Brief: Every entry must be output exactly as it is written.
────────────────
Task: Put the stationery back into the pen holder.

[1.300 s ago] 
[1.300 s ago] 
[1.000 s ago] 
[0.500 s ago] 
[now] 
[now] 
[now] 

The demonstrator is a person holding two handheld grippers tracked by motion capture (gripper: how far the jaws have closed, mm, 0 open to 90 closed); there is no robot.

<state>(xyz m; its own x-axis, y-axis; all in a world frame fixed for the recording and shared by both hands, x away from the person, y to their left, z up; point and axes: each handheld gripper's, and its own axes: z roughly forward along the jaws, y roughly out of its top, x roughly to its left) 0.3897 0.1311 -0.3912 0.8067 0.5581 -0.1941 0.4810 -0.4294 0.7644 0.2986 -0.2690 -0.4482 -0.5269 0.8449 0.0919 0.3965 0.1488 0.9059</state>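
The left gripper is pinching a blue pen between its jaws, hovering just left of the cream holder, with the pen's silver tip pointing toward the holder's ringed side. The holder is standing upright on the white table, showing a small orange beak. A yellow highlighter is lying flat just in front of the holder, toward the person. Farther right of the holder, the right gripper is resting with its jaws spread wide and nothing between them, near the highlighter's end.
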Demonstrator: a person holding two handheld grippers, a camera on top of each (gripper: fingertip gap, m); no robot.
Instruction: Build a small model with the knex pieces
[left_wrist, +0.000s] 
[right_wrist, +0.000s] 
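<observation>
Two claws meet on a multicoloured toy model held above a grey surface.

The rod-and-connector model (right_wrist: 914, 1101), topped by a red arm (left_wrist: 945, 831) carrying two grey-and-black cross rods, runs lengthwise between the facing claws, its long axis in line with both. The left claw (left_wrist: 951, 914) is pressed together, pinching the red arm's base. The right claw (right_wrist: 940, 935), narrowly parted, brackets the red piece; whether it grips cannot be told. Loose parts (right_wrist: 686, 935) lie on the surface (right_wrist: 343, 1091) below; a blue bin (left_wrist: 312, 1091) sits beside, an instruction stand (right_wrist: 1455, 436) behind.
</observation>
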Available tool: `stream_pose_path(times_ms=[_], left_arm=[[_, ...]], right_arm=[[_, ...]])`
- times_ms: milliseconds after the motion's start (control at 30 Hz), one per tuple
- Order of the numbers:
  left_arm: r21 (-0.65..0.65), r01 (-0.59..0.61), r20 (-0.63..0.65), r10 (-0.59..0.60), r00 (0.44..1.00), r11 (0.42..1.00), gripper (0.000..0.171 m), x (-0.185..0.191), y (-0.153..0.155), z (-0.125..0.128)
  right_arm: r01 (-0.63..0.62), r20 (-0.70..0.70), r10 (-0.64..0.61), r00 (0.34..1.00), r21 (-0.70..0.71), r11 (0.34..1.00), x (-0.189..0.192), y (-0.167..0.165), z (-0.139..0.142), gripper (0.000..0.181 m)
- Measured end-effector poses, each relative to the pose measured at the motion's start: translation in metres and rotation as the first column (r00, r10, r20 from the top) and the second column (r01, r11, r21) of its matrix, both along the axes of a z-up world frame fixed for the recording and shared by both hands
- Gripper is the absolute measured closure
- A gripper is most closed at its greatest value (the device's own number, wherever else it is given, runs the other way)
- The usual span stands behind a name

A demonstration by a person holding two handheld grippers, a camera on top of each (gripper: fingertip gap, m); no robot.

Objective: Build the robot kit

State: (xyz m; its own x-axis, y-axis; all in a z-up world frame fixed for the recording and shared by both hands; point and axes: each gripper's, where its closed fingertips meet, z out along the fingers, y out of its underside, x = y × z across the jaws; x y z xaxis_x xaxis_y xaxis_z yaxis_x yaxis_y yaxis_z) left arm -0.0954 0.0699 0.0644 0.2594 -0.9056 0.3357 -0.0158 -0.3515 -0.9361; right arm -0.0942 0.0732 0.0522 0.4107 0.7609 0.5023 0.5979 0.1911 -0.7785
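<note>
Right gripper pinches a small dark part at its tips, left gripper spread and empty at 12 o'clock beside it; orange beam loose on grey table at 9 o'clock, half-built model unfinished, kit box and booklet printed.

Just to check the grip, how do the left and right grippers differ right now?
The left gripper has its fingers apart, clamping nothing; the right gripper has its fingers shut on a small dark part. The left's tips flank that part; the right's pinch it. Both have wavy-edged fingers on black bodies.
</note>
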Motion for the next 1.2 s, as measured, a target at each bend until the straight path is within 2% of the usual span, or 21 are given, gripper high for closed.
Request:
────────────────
Output of the exercise:
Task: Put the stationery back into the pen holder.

[1.300 s ago] 
[1.300 s ago] 
[1.000 s ago] 
[0.500 s ago] 
[now] 
[now] 
[now] 

The demonstrator is a person holding two handheld grippers tracked by motion capture (gripper: how far the jaws have closed, mm, 0 open to 90 closed); there is no robot.

<state>(xyz m; its own x-axis, y-axis; all in a world frame fixed for the recording and shared by both hands, x away from the person, y to their left, z up; point and axes: each handheld gripper's, and its own axes: z roughly forward along the jaws, y roughly out of its top, x roughly to its left) 0.3897 0.1311 -0.3912 0.8067 0.5581 -0.1941 0.4810 -0.4294 0.7644 0.2986 -0.2690 -0.4482 -0.5269 0.8449 0.0919 0.3965 0.1488 0.9059</state>
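The left gripper is pinching a blue pen between its jaws, hovering just left of the cream holder, with the pen's silver tip pointing toward the holder's ringed side. The holder is standing upright on the white table, showing a small orange beak. A yellow highlighter is lying flat just in front of the holder, toward the person. Farther right of the holder, the right gripper is resting with its jaws spread wide and nothing between them, near the highlighter's end.
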Demonstrator: a person holding two handheld grippers, a camera on top of each (gripper: fingertip gap, m); no robot.
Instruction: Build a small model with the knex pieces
[left_wrist, +0.000s] 
[right_wrist, +0.000s] 
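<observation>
Two claws meet on a multicoloured toy model held above a grey surface.

The rod-and-connector model (right_wrist: 914, 1101), topped by a red arm (left_wrist: 945, 831) carrying two grey-and-black cross rods, runs lengthwise between the facing claws, its long axis in line with both. The left claw (left_wrist: 951, 914) is pressed together, pinching the red arm's base. The right claw (right_wrist: 940, 935), narrowly parted, brackets the red piece; whether it grips cannot be told. Loose parts (right_wrist: 686, 935) lie on the surface (right_wrist: 343, 1091) below; a blue bin (left_wrist: 312, 1091) sits beside, an instruction stand (right_wrist: 1455, 436) behind.
</observation>
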Available tool: `stream_pose_path(times_ms=[_], left_arm=[[_, ...]], right_arm=[[_, ...]])`
- times_ms: milliseconds after the motion's start (control at 30 Hz), one per tuple
- Order of the numbers:
  left_arm: r21 (-0.65..0.65), r01 (-0.59..0.61), r20 (-0.63..0.65), r10 (-0.59..0.60), r00 (0.44..1.00), r11 (0.42..1.00), gripper (0.000..0.171 m), x (-0.185..0.191), y (-0.153..0.155), z (-0.125..0.128)
  right_arm: r01 (-0.63..0.62), r20 (-0.70..0.70), r10 (-0.64..0.61), r00 (0.34..1.00), r21 (-0.70..0.71), r11 (0.34..1.00), x (-0.189..0.192), y (-0.167..0.165), z (-0.139..0.142), gripper (0.000..0.181 m)
- Measured end-effector poses, each relative to the pose measured at the motion's start: translation in metres and rotation as the first column (r00, r10, r20 from the top) and the second column (r01, r11, r21) of its matrix, both along the axes of a z-up world frame fixed for the recording and shared by both hands
- Gripper is the absolute measured closure
- A gripper is most closed at its greatest value (the device's own number, wherever else it is given, runs the other way)
- The usual span stands behind a name

A demonstration by a person holding two handheld grippers, a camera on top of each (gripper: fingertip gap, m); no robot.

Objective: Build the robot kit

State: (xyz m; its own x-axis, y-axis; all in a z-up world frame fixed for the recording and shared by both hands; point and axes: each gripper's, where its closed fingertips meet, z out along the fingers, y out of its underside, x = y × z across the jaws; x y z xaxis_x xaxis_y xaxis_z yaxis_x yaxis_y yaxis_z) left arm -0.0954 0.0699 0.0644 0.2594 -0.9056 0.3357 -0.0158 -0.3515 -0.9361; right arm -0.0942 0.0732 0.0522 0.4107 0.7609 0.5023 0.5979 0.1911 -0.7785
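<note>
Right gripper pinches a small dark part at its tips, left gripper spread and empty at 12 o'clock beside it; orange beam loose on grey table at 9 o'clock, half-built model unfinished, kit box and booklet printed.

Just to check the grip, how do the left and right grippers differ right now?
The left gripper has its fingers apart, clamping nothing; the right gripper has its fingers shut on a small dark part. The left's tips flank that part; the right's pinch it. Both have wavy-edged fingers on black bodies.
</note>
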Motion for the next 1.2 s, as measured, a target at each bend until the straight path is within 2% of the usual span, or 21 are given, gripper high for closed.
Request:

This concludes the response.